WHY NOT BEING A “TECH BRO” IS A GOOD THING
Being able to connect dots across seemingly unrelated topics—like applying technical coding problems to the fashion industry or other fields like sports, entertainment, law—is also an incredibly valuable skillset.
I recently finished reading David Epstein’s “Range: Why Generalists Triumph in a Specialized World”. It gave a great overview on how collecting a breadth of knowledge across several different and unrelated areas can often be more useful to innovation than focusing on depth within one, specific space.
For example, an excerpt from the book reads:
“‘I always advise my people to read outside your field, everyday something. And most people say, ‘Well, I don’t have time to read outside my field.’ I say, ‘No, you do have time, it’s far more important.’ Your world becomes a bigger world, and maybe there’s a moment in which you make connections.’“
Similarly, finding my space within fashion-tech wasn’t about coming up with some new, revolutionary technology to disrupt the fashion industry from the inside-out. It was about connecting the dots between tech concepts that were tried and true with something outside of technology. Like fashion trends.
Then, having interests outside of computer science—and that differ with what’s imagined for a “tech bro”—is a good and valuable thing. These differences aren’t weaknesses, but rather can be the very tools that allow you to open doors in tech you didn’t think were there and that others, lacking your distinct knowledge, might have overlooked.
IN CONCLUSION…
Fashion companies are businesses at the end of the day. Businesses that launch products, market those products, operate a supply chain, launch websites, launch mobile apps, have email distribution lists, use data to understand which products are best sellers, use more data to personalize a consumer’s experience. And so on. Businesses that, like most others, need technology.

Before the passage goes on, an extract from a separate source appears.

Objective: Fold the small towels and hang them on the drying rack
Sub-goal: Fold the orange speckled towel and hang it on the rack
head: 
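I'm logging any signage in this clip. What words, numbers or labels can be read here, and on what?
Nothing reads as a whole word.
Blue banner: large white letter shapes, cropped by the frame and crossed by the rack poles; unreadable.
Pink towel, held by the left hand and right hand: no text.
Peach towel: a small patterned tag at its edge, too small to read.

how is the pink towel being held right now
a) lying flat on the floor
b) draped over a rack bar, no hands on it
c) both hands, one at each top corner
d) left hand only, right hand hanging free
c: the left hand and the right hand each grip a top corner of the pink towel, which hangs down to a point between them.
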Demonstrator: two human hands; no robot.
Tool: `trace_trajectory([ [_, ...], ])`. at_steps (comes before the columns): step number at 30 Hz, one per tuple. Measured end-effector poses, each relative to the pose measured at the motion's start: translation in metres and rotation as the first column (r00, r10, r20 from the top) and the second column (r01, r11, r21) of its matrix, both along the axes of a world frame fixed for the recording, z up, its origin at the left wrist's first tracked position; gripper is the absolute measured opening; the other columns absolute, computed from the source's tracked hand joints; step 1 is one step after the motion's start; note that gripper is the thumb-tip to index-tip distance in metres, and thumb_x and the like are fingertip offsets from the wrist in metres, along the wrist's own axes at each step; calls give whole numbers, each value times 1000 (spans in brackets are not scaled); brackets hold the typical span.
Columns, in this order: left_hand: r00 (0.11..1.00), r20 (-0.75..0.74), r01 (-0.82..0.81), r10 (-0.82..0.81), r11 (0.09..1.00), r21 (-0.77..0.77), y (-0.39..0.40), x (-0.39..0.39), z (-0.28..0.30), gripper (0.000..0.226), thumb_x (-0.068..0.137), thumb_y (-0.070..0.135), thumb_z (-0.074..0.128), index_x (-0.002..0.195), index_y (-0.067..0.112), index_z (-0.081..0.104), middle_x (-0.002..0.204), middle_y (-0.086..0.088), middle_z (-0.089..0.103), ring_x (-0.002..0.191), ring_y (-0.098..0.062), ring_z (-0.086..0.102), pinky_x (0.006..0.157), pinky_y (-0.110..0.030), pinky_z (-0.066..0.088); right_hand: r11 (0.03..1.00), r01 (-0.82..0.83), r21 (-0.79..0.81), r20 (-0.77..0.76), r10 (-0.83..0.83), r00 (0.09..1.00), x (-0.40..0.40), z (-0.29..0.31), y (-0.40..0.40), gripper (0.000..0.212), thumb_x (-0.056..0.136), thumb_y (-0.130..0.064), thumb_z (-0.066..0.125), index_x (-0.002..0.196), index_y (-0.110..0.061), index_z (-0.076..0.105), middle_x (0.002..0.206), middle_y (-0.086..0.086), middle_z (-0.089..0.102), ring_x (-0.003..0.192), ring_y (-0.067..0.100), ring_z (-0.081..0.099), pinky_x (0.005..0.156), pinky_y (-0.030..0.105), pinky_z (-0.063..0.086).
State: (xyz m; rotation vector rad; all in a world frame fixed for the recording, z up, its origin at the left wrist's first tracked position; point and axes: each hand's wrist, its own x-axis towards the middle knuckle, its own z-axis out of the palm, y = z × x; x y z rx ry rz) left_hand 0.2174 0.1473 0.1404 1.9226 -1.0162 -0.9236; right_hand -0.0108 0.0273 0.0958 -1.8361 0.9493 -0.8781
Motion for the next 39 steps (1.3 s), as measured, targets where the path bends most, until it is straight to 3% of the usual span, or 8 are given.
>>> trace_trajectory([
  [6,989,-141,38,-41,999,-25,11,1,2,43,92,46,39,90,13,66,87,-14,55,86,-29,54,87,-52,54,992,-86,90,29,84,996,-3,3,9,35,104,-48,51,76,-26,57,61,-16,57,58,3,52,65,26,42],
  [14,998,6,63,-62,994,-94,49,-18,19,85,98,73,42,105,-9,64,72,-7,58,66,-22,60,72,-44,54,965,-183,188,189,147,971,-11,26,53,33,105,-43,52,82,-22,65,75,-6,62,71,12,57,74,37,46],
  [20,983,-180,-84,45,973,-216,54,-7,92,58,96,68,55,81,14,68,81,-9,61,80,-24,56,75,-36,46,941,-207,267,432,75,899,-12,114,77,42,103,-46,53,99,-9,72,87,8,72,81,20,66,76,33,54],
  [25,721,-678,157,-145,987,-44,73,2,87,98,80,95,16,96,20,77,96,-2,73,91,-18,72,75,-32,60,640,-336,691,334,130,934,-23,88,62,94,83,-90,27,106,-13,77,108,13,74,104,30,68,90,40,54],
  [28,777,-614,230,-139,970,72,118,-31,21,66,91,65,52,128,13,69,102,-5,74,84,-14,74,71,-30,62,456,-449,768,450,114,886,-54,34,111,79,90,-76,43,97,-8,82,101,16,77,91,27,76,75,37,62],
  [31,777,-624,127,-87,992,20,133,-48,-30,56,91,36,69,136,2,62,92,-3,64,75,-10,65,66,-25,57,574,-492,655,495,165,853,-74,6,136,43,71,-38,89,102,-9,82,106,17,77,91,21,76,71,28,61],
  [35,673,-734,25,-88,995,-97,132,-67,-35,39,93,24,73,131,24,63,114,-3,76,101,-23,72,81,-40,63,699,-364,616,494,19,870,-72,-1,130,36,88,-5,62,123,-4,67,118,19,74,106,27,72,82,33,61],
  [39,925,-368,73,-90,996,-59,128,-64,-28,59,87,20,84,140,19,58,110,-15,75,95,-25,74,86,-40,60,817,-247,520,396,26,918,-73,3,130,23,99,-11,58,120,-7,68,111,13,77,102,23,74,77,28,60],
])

And ultimately, succeeding in technology—and in fashion-tech—is not necessarily about how closely you fit the “tech bro” image, but about how well you can connect the dots across disparate fields to build something interesting and useful, or solve business problems, in innovative ways that perhaps hadn’t been considered.
So, if you find yourself sticking out in computer science, or not fitting in among crowds of “tech bros”? Or, if you have a lot of other interests that seem totally unrelated to computer science? Good. You’ll probably be really great at it.
The inspiration I needed for this year🤘🏽
I just love your work. Thank you for sharing it.